Import XML stripping embedded content

Hey there,

We’re finding that when we export a book in Pressbooks XML format and then import that file into a newly created book, the iframes and embedded content get stripped away and replaced by links in plain text (not interactive in any way). We would expect that iframe tags wouldn’t be stripped at all. Is this a Pressbooks thing or a Wordpress thing?

I’m still investigating but thought I’d pop in here and see if anyone else has had this issue.

Bryan

Yeah, that’s a WordPress thing…

kses doesn’t allow iframes.

Look in web/wp/wp-includes/default-filters.php for kses_init.

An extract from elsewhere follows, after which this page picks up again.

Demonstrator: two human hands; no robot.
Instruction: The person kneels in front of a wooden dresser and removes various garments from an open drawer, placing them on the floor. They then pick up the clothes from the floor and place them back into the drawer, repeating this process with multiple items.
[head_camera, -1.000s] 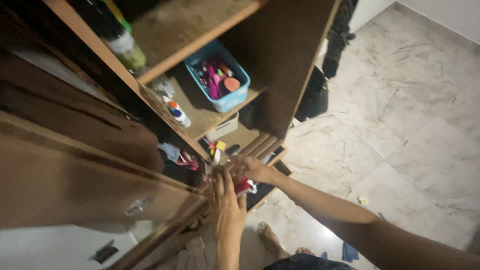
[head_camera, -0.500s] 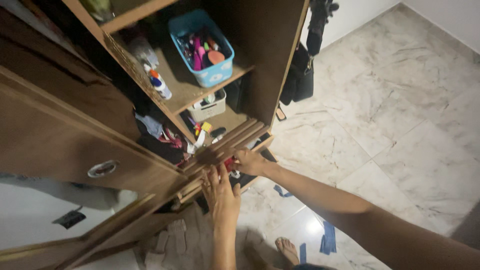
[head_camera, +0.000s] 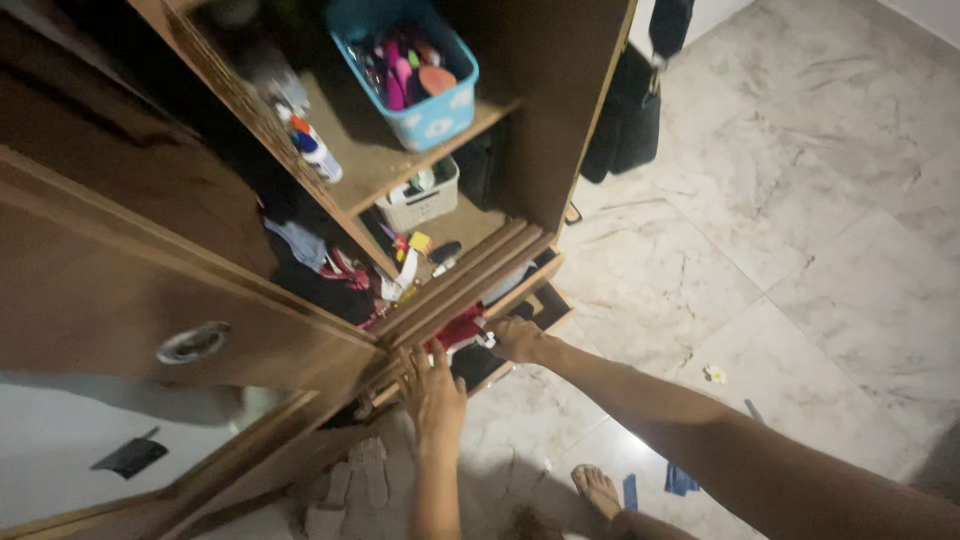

In my experience (and by looking at the kses_init function) admins are not affected by kses.

Who is importing?

“Super admins” are importing/exporting and running into this issue.

Ugh, my mistake. It’s a Pressbooks thing.

@see \Pressbooks\Modules\Import\Import::tidy

Okay, yep. Just confirmed that’s the issue. Would y’all be open to a pull request that would put a filter hook on the $config variable? Something like:

$config = apply_filters( 'pb_htmLawed_config', [
    'safe' => 1,
]);

Otherwise, we’ll have to maintain a hack that preserves our preferred config. Also, definitely open to other suggestions. Thanks! :slight_smile:

Hi @bryan, in talking through this with @dac.chartrand I think our preference would be to follow the WordPress approach, where in a multisite context only super admins (who have the unfiltered_html() capability) can bypass sanitization routines when creating/saving posts. Would this work for your use case? It would mean that super admins could import from WordPress XML files that contain iframes without issue, but other users would still be subject to the sanitizing that is applied in all other contexts. This would make the behaviour consistent. What are your thoughts?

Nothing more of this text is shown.